- [Problem to work on]: Give back all of the data exactly as it appears here.

- [Data segment]:
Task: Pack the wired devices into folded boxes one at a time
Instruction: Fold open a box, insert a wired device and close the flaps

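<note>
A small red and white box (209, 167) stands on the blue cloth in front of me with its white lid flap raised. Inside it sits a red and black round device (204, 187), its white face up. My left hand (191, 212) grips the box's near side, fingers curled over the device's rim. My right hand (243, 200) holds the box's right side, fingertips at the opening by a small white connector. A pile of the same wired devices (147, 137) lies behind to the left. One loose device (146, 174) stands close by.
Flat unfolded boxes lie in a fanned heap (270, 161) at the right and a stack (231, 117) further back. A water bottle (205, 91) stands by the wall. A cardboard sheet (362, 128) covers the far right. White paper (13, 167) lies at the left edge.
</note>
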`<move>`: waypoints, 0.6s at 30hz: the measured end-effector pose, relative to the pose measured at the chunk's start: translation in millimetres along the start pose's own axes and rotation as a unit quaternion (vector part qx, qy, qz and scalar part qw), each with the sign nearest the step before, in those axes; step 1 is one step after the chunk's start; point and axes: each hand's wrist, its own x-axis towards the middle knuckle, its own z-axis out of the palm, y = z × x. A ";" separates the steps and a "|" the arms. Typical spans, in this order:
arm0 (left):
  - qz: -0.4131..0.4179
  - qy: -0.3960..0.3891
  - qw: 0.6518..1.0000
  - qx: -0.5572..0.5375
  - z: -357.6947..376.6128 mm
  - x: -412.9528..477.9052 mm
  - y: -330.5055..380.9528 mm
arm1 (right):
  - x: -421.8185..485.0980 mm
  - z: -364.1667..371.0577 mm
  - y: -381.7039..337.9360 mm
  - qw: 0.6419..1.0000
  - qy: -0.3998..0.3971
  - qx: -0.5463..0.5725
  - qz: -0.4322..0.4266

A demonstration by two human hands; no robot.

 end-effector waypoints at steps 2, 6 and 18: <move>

- [Answer below]:
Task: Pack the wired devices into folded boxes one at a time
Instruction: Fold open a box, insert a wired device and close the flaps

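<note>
A small red and white box (209, 167) stands on the blue cloth in front of me with its white lid flap raised. Inside it sits a red and black round device (204, 187), its white face up. My left hand (191, 212) grips the box's near side, fingers curled over the device's rim. My right hand (243, 200) holds the box's right side, fingertips at the opening by a small white connector. A pile of the same wired devices (147, 137) lies behind to the left. One loose device (146, 174) stands close by.
Flat unfolded boxes lie in a fanned heap (270, 161) at the right and a stack (231, 117) further back. A water bottle (205, 91) stands by the wall. A cardboard sheet (362, 128) covers the far right. White paper (13, 167) lies at the left edge.
</note>
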`<move>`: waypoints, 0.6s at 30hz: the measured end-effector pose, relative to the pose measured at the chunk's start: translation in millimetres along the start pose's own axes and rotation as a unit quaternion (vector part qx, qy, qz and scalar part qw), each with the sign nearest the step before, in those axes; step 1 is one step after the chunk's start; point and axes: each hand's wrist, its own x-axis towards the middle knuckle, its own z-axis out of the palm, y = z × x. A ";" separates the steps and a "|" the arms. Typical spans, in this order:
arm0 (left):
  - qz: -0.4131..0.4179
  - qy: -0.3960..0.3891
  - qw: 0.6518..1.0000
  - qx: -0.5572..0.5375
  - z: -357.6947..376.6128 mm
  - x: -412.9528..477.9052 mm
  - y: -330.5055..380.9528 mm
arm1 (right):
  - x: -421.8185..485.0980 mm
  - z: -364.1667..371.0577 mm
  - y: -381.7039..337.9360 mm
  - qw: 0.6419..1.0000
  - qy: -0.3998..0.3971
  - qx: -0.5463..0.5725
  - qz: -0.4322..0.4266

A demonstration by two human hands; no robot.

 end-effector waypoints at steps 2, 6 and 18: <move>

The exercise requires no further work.